Questo poi è uno dei miei preferiti

When in disgrace with fortune and men's eyes,
I all alone beweep my outcast state,
And trouble deaf Heaven with my bootles cries,
And look upon myself, and curse my fate,
Wishing me like to one more rich in hope,
Featur'd like him, like him with friends possess'd,
Desiring this man's art, and that man's scope,
With what I most enjoy contented least;
Yet in these thoughts myself almost despising,
Haply i think on thee, - and then my state
(Like to the lark at break of day arising
From sullen earth) sings hymns at heaven's gate;
For thy sweet love remember'd such wealth brings,
That then I scorn to change my state with kings.

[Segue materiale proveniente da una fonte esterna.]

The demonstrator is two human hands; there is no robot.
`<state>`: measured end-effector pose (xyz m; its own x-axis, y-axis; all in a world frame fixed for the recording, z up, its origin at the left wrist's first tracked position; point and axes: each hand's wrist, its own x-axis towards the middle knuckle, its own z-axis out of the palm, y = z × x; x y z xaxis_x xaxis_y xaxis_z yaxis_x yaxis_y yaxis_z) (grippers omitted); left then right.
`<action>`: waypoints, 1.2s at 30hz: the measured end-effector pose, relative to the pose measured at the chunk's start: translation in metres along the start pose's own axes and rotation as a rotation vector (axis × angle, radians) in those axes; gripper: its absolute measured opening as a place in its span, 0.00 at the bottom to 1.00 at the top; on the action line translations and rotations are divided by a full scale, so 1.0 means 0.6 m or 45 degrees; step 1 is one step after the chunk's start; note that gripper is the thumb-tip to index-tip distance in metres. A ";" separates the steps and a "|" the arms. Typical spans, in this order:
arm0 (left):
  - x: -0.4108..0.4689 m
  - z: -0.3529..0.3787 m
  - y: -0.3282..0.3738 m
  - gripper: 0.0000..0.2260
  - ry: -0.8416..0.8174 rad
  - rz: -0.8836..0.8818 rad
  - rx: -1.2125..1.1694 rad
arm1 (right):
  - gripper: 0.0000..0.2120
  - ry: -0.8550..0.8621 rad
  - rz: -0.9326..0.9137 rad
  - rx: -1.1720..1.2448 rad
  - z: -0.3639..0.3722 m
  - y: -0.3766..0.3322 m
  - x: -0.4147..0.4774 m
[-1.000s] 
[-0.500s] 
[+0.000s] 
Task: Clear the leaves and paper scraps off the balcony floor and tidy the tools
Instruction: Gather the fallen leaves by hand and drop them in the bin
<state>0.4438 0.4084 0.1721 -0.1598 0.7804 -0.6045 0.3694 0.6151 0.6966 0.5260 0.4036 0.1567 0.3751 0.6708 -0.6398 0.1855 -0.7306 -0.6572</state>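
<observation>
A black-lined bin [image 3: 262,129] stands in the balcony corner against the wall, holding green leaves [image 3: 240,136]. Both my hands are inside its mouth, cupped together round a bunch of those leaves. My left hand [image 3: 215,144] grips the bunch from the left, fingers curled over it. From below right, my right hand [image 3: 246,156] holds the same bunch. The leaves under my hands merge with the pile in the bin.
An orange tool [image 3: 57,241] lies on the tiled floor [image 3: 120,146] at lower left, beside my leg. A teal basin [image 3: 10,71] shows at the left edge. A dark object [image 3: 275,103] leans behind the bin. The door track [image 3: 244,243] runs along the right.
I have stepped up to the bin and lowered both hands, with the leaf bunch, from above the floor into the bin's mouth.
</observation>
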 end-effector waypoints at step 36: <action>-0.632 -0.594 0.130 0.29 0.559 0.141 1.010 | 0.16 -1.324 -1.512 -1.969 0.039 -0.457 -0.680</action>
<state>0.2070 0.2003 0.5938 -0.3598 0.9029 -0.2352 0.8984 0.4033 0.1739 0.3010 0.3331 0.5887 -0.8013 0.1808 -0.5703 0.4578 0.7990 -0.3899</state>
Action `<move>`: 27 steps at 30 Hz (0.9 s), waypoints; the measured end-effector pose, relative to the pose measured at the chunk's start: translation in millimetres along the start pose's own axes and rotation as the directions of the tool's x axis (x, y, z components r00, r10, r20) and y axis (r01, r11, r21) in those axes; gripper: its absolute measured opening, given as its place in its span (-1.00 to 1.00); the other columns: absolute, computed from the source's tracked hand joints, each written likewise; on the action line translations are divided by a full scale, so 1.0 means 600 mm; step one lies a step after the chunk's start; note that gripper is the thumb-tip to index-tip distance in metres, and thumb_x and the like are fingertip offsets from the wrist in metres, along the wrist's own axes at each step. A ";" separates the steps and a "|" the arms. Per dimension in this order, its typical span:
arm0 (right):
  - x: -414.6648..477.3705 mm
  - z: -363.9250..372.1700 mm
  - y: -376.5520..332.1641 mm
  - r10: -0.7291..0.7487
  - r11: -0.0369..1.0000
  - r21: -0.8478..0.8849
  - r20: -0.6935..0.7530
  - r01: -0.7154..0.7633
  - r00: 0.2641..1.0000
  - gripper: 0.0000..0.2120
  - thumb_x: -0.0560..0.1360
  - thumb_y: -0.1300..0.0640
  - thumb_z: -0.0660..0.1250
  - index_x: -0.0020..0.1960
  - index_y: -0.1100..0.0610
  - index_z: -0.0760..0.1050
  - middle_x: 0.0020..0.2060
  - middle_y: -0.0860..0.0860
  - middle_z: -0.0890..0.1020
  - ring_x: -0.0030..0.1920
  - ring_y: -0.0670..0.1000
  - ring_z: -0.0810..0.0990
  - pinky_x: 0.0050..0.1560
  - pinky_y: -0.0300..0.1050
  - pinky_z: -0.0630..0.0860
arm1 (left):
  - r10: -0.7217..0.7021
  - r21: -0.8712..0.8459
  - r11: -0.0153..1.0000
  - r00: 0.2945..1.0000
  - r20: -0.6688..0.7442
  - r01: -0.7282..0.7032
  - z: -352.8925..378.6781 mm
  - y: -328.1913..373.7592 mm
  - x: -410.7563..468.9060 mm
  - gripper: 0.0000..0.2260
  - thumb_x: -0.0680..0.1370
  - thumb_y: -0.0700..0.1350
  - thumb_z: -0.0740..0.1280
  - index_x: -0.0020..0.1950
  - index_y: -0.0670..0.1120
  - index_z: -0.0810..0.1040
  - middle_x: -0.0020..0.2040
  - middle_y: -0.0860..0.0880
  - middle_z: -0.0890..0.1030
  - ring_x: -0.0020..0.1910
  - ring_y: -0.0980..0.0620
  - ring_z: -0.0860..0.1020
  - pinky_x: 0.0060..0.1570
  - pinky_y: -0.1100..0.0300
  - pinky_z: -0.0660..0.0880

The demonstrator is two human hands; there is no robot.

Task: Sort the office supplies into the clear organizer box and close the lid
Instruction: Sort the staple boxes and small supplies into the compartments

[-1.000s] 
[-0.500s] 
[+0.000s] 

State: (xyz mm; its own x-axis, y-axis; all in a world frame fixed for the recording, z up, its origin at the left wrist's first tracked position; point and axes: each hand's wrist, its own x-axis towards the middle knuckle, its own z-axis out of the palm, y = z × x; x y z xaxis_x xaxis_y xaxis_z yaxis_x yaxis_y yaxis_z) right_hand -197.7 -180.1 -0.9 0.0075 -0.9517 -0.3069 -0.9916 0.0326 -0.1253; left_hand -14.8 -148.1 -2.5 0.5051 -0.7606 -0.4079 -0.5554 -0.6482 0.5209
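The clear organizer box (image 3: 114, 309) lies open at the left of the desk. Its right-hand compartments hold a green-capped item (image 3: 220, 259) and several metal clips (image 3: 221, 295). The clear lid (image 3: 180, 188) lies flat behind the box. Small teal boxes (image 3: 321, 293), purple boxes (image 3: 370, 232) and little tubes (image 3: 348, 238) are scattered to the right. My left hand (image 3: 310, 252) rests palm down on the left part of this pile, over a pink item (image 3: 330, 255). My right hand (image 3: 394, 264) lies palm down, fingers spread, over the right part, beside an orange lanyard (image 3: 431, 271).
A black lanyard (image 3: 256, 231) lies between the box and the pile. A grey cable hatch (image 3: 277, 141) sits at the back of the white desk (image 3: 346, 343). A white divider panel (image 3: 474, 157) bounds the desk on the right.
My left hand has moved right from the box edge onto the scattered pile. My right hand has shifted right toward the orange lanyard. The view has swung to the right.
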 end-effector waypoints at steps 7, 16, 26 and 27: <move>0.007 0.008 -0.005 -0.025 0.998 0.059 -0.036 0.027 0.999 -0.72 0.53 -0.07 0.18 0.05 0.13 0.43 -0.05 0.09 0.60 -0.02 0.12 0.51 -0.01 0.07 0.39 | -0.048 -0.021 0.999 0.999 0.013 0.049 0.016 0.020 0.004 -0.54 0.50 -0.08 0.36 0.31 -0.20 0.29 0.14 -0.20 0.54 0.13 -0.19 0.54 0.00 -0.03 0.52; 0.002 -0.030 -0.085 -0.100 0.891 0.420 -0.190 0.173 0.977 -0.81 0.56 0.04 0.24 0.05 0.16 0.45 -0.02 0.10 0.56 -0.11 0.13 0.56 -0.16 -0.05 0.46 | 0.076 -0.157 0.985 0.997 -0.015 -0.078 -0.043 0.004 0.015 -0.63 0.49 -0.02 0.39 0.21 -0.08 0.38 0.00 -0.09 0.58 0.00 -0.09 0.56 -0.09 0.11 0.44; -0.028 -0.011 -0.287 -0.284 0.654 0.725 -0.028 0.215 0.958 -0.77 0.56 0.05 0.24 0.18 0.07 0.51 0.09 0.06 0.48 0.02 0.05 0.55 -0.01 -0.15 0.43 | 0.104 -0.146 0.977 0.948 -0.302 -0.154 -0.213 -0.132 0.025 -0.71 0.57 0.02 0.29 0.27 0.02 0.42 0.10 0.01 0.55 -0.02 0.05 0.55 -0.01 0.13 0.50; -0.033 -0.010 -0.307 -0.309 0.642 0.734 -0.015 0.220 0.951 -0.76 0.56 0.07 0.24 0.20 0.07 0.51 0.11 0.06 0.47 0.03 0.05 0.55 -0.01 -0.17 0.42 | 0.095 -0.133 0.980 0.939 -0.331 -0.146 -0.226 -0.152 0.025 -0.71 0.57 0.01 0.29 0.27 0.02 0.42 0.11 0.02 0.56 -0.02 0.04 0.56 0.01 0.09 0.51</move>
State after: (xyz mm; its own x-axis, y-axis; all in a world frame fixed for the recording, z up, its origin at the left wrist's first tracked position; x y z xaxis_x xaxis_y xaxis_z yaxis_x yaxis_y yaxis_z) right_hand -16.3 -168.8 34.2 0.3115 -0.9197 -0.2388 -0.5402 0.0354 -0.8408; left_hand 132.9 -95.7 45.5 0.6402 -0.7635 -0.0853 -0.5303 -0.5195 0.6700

Quando inviso alla fortuna ed agli occhi degli uomini,
io tutto solo piango il mio reietto stato,
e turbo il sordo cielo con inutili lamenti,
e considero me stesso, e maledico il mio fato,
volendo essere uguale a chi è più ricco di speranze,
simile a lui d'aspetto, come lui circondato d'amici,
d'uno bramando l'arte, d'un altro il sapere,
di ciò che più mi piace meno soddisfatto;
in simili pensieri quasi disprezzandomi
per caso penso a te, - e allora il mio essere
(come allodola che all'alba spicchi il volo
dalla buia terra) canta inni ai cancelli del cielo;
perchè il ricordo del tuo dolce amore mi fa così ricco
che sdegno mutare il mio stato coi re.